[description]
-
Devshell
-
K3d with three clusters (control, apps eu and apps us)
-
Sops secrets for secrets management
-
Ingress Nginx
-
Argocd with SSO
-
ApplicationSet for preview PR
-
Gvizor
-
Monitoring
- Grafana with kube-prom-stack
- Custom dashboards and alerts created as code
- OtelCollector
- VM Metrics
- VM Logs/Loki
- Alert manager
- Grafana Tempo
- K8s events
-
Renovate
-
Teleport
-
Argo rollouts
-
Keda
-
Argo Rollouts
-
Kargo for progressive rollouts between envs
-
Windmill just for test
-
Trivy or Kiverno
-
Postgres DB operator
-
Atlas schema migration
-
Service mesh?
-
Crossplane
-
Github action runner
Nix must be installed before running this command. If you don't want to install nix, take a look at the dependencies from ./devshell.toml and make sure they are available on your host.
$ nix-shell
$ k3d cluster create --config k3d-control-config.yaml
First generate a public/private key pair:
age-keygen -o ./ignore/key.txt
Copy the public generate key and paste it in the .sops.yaml file on the age:
attribute.
Next, create a K8s secret with the generated key for the sops-operator to be able to decrypt the secrets:
kubectl create namespace sops-operator
kubectl create secret generic sops-age-key -n sops-operator --from-file=./ignore/key.txt
Create a new Github OAuth application if you want to use SSO with ArgoCD. Paste the client id and secret in to the argocd-secrets.yaml encryptedfile.
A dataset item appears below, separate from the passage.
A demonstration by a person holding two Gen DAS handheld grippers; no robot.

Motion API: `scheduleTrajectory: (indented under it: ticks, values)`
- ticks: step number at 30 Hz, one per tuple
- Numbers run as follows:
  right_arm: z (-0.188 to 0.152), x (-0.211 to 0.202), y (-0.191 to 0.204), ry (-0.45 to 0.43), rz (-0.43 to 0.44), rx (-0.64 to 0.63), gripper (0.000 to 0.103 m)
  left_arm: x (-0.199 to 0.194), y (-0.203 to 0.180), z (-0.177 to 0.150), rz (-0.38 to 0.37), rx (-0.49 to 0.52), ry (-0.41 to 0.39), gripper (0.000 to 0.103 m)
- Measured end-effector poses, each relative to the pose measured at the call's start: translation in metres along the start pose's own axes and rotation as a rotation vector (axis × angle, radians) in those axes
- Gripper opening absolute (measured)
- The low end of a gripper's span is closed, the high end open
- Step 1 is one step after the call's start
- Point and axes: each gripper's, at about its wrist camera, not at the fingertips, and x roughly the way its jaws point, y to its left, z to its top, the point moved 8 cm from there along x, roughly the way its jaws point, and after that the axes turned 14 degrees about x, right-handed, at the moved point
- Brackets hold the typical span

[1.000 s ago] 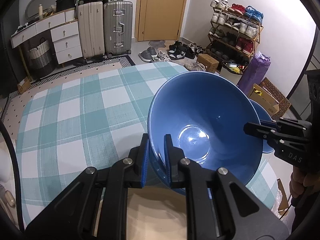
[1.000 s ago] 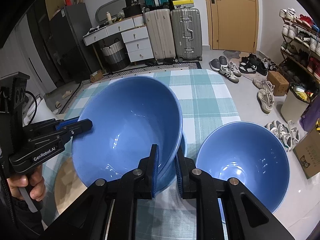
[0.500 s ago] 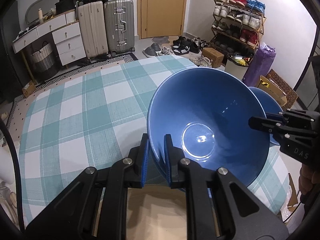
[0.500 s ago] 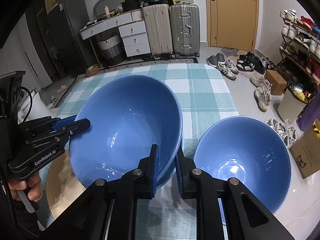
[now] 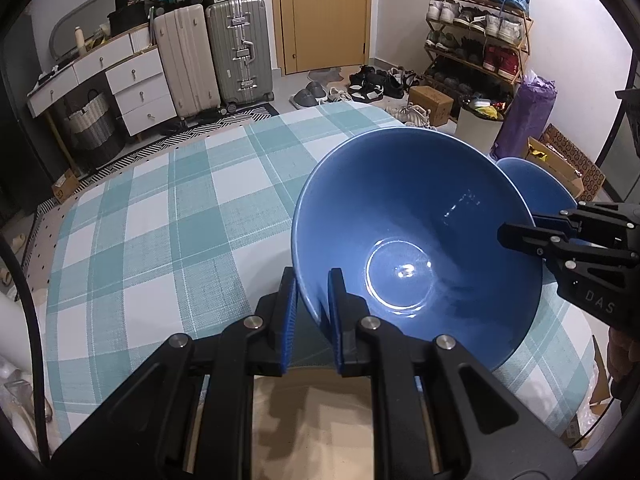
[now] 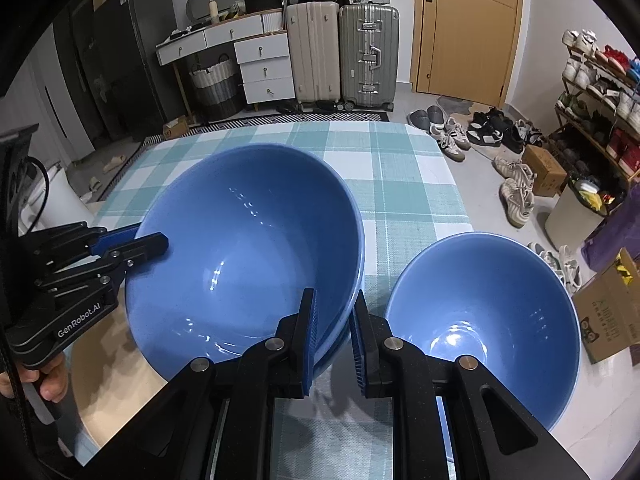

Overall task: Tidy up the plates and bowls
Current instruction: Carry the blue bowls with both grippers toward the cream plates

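Observation:
My left gripper (image 5: 312, 280) is shut on the near rim of a large blue bowl (image 5: 400, 208). That bowl (image 6: 248, 248) sits nested in a second blue bowl (image 6: 338, 340), of which only the rim shows beneath it. My right gripper (image 6: 332, 308) is shut on the stacked rims on the opposite side; whether it pinches one rim or both I cannot tell. Each gripper shows in the other's view: the right gripper (image 5: 516, 232) and the left gripper (image 6: 152, 240). A third blue bowl (image 6: 480, 312) stands alone on the checked tablecloth (image 6: 400, 168) to the right, partly hidden as the third bowl (image 5: 536, 188).
The cloth (image 5: 160, 240) covers most of the table; bare wood (image 5: 312, 420) shows at the near edge. On the floor beyond lie shoes (image 6: 516, 188) and a cardboard box (image 6: 612, 304). Suitcases (image 5: 236, 52) and drawers (image 5: 136, 84) stand at the back wall.
The upper bowl has come down with my left gripper and levelled into the lower bowl. My right gripper has stayed on the rim.

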Motion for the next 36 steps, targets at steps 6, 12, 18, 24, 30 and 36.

kubectl apply -k infra/argocd
kubectl apply -f infra/init-argo-apps.yaml
Visit ArgoCD UI at https://argocd.127.0.0.1.nip.io
Create the k3d cluster:
k3d cluster create --config k3d-apps-config.yaml --volume $(pwd)/tmp:/tmp/k3dvol
Create a K8s secret with the generated key for the sops-operator to be able to decrypt the secrets:
kubectl create namespace sops-operator
kubectl create secret generic sops-age-key -n sops-operator --from-file=./ignore/key.txt
Add the SA, Role and RB to the target cluster
argocd cluster add k3d-sandbox-apps --name k3d-sandbox-apps --kube-context k3d-sandbox-control
Get the token from the argocd-manager-token secret:
kubectl get secret argocd-manager-token-* -n kube-system -o yaml --context k3d-sandbox-apps
Create a new secret in infra/argocd/clusters/k3d-apps-secret.yaml following this example:
bearerToken ⇒ token from argocd-manager-token secret. You must base64 decode it. `echo <token> | base64 -d`
caData ⇒ ca.crt from argocd-manager-token secret.
# not needed for this example
certData ⇒ client-certificate-data from kube context
keyData ⇒ client-key-data from kube context
kubectl apply -f apps/init-argo-apps.yaml --context k3d-sandbox-control
Services related to monitoring, most of them deployed to the monitoring cluster. Monitoring We use victoria-metrics as a drop-in replacement for Prometheus with long-time storage. Tempo for traces, Loki and Promtail for logging, opentelemetry-collector for tracing proxy, and kube-prometheus-stack for k8s monitoring.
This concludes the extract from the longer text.